EXERCISE DATA:

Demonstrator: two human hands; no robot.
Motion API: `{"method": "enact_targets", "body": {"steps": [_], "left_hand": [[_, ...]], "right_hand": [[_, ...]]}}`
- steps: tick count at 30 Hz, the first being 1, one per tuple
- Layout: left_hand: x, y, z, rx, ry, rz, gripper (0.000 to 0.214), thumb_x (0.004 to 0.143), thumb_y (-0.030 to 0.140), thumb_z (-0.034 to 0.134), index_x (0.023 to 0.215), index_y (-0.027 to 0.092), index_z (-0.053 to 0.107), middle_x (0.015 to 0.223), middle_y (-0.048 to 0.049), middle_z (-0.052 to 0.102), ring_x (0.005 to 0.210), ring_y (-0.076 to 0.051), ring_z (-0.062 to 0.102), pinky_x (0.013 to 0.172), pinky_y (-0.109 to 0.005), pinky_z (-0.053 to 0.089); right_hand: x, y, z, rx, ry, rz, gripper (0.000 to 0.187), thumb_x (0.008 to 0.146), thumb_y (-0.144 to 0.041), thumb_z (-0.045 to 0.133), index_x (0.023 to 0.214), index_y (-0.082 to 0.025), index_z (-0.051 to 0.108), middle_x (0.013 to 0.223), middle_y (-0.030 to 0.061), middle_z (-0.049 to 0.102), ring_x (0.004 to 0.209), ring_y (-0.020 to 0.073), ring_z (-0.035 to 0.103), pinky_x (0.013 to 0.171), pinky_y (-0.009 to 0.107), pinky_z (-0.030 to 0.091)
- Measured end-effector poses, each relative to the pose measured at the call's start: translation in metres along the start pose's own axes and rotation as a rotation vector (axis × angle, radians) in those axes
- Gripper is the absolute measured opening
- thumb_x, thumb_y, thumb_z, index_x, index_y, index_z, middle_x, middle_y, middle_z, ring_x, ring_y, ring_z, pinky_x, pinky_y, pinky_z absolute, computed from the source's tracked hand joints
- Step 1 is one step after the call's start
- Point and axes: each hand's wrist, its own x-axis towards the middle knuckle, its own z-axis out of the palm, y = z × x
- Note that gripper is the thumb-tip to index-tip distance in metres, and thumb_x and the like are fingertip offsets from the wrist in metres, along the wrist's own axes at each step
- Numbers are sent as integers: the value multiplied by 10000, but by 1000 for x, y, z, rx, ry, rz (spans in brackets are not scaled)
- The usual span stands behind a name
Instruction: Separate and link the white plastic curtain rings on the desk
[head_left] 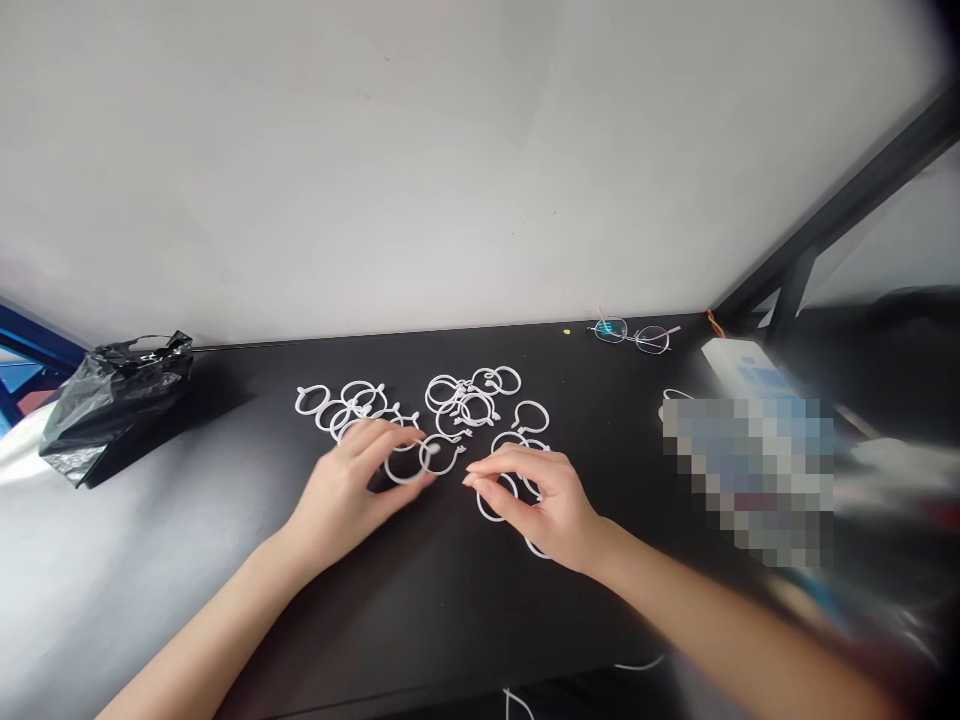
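Thin white plastic rings with small knobbed ends, like shower curtain rings, lie in loose groups on the black tabletop. My left hand (349, 480) curls its thumb and fingers around one white ring (388, 474), whose knob is slightly blurred. Just right of it, another ring (442, 471) lies near the fingertips. My right hand (536, 495) has thumb and index finger pinched together; whatever is between the tips, if anything, is too small to make out. Several rings, including one ring (491, 518), lie beside and partly beneath that hand. A middle cluster of rings (478, 424) sits beyond both hands.
A black plastic bag (112, 400) stands at the left on the black table (405, 620). Eyeglasses (630, 336) rest near the pale wall (450, 180). A white box (731, 360) and a pixelated item (750, 480) are at the right, beside a dark metal frame (825, 215).
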Motion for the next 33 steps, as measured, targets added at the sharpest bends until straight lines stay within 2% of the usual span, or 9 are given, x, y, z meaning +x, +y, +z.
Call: {"method": "enact_targets", "body": {"steps": [2,4,7,11,15,18,23,27,33], "left_hand": [[3,-15,-3,205,133,67,256,875,359,636,1089,222,608,1080,-75,646,1014,-246,561,918,-407,456],[5,-29,-5,329,181,59,276,888,377,617,1116,225,588,1148,-92,627,1060,-271,546,962,-458,422],[5,-44,-6,423,150,0,315,901,429,587,1143,229,567,1225,-104,597,1117,-298,518,973,-489,402],[2,-50,-4,433,74,-79,357,922,477,534,1172,224,550,1267,-110,573,1158,-306,500,980,-499,391],[2,-40,-3,386,81,-87,389,950,435,502,1274,220,478,1289,-114,557,1179,-299,494,1006,-509,368],[3,-23,-2,311,127,44,305,964,337,492,1248,225,492,1276,-106,564,1167,-271,513,1021,-479,362],[-2,3,9,282,-87,288,173,921,326,579,1046,213,619,980,-60,644,893,-205,581,854,-368,420],[-8,7,20,295,-118,254,171,953,280,516,1021,187,642,905,-54,622,774,-169,562,758,-325,410],[-6,5,23,215,-168,177,209,982,214,434,964,190,641,883,-41,607,734,-150,533,763,-322,396]], "right_hand": [[1,1,-2,-14,42,11,127,892,-164,594,942,-185,709,782,43,738,695,149,681,666,287,562],[2,1,-3,-33,63,21,134,896,-166,583,930,-188,710,778,40,738,689,151,683,655,288,566],[2,2,-5,-53,75,13,141,896,-164,578,933,-191,711,772,37,737,674,149,681,632,283,567],[1,1,-4,-62,74,-18,147,886,-138,582,941,-187,710,768,39,739,667,149,682,622,280,570],[1,1,-4,-72,78,-37,154,887,-130,578,949,-184,708,772,41,737,667,149,684,625,279,574],[2,1,-4,-94,76,-33,161,901,-153,560,958,-189,706,775,37,734,671,148,685,632,280,575],[2,1,-5,-114,70,-37,171,898,-144,558,972,-192,705,776,39,730,672,151,677,637,285,574],[1,2,-5,-126,65,-52,175,893,-125,559,973,-191,700,776,41,724,671,146,666,638,283,571],[-1,6,-2,-124,40,-70,189,895,-110,551,988,-188,696,774,41,717,675,140,652,631,276,567]]}}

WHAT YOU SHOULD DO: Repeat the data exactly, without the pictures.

ANSWER TO THIS EXERCISE:
Demonstrator: two human hands; no robot.
Motion API: `{"method": "enact_targets", "body": {"steps": [_], "left_hand": [[_, ...]], "right_hand": [[_, ...]]}}`
- steps: tick count at 30 Hz, the first being 1, one per tuple
- Layout: left_hand: x, y, z, rx, ry, rz, gripper (0.000 to 0.214), thumb_x (0.004 to 0.143), thumb_y (-0.030 to 0.140), thumb_z (-0.034 to 0.134), index_x (0.023 to 0.215), index_y (-0.027 to 0.092), index_z (-0.053 to 0.107), middle_x (0.015 to 0.223), middle_y (-0.048 to 0.049), middle_z (-0.052 to 0.102), ring_x (0.005 to 0.210), ring_y (-0.076 to 0.051), ring_z (-0.062 to 0.102), pinky_x (0.013 to 0.172), pinky_y (-0.109 to 0.005), pinky_z (-0.053 to 0.089); right_hand: x, y, z, rx, ry, rz, gripper (0.000 to 0.187), thumb_x (0.008 to 0.146), thumb_y (-0.144 to 0.041), thumb_z (-0.045 to 0.133), index_x (0.023 to 0.214), index_y (-0.082 to 0.025), index_z (-0.051 to 0.108), middle_x (0.013 to 0.223), middle_y (-0.030 to 0.061), middle_z (-0.049 to 0.102), ring_x (0.004 to 0.209), ring_y (-0.020 to 0.073), ring_z (-0.035 to 0.103), pinky_x (0.013 to 0.171), pinky_y (-0.009 to 0.107), pinky_z (-0.030 to 0.091)
- Measured end-effector poses, each relative to the pose measured at the call's start: translation in metres along the start pose's own axes and rotation as a rotation vector (axis × angle, radians) in those axes
- Gripper is the absolute measured opening
- thumb_x, thumb_y, thumb_z, index_x, index_y, index_z, middle_x, middle_y, middle_z, ring_x, ring_y, ring_z, pinky_x, pinky_y, pinky_z absolute, computed from the source's tracked hand joints
- Step 1 is one step after the call's start
- Point and axes: each hand's wrist, its own x-axis towards the middle knuckle, its own z-axis out of the palm, y = z × x
- Note that gripper is the thumb-tip to index-tip distance in metres, and thumb_x and the like are fingertip offsets from the wrist in metres, along the wrist's own axes at each step
- Numbers are sent as integers: the value multiplied by 10000, but by 1000 for x, y, z, rx, ry, rz (spans in brackets are not scaled)
- The usual span stands behind a name
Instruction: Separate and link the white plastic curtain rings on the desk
[head_left] 
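Thin white plastic rings with small knobbed ends, like shower curtain rings, lie in loose groups on the black tabletop. My left hand (349, 480) curls its thumb and fingers around one white ring (388, 474), whose knob is slightly blurred. Just right of it, another ring (442, 471) lies near the fingertips. My right hand (536, 495) has thumb and index finger pinched together; whatever is between the tips, if anything, is too small to make out. Several rings, including one ring (491, 518), lie beside and partly beneath that hand. A middle cluster of rings (478, 424) sits beyond both hands.
A black plastic bag (112, 400) stands at the left on the black table (405, 620). Eyeglasses (630, 336) rest near the pale wall (450, 180). A white box (731, 360) and a pixelated item (750, 480) are at the right, beside a dark metal frame (825, 215).
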Motion for the next 33 steps, as measured, targets added at the sharpest bends until straight lines stay within 2% of the usual span, or 9 are given, x, y, z meaning +x, +y, +z.
Call: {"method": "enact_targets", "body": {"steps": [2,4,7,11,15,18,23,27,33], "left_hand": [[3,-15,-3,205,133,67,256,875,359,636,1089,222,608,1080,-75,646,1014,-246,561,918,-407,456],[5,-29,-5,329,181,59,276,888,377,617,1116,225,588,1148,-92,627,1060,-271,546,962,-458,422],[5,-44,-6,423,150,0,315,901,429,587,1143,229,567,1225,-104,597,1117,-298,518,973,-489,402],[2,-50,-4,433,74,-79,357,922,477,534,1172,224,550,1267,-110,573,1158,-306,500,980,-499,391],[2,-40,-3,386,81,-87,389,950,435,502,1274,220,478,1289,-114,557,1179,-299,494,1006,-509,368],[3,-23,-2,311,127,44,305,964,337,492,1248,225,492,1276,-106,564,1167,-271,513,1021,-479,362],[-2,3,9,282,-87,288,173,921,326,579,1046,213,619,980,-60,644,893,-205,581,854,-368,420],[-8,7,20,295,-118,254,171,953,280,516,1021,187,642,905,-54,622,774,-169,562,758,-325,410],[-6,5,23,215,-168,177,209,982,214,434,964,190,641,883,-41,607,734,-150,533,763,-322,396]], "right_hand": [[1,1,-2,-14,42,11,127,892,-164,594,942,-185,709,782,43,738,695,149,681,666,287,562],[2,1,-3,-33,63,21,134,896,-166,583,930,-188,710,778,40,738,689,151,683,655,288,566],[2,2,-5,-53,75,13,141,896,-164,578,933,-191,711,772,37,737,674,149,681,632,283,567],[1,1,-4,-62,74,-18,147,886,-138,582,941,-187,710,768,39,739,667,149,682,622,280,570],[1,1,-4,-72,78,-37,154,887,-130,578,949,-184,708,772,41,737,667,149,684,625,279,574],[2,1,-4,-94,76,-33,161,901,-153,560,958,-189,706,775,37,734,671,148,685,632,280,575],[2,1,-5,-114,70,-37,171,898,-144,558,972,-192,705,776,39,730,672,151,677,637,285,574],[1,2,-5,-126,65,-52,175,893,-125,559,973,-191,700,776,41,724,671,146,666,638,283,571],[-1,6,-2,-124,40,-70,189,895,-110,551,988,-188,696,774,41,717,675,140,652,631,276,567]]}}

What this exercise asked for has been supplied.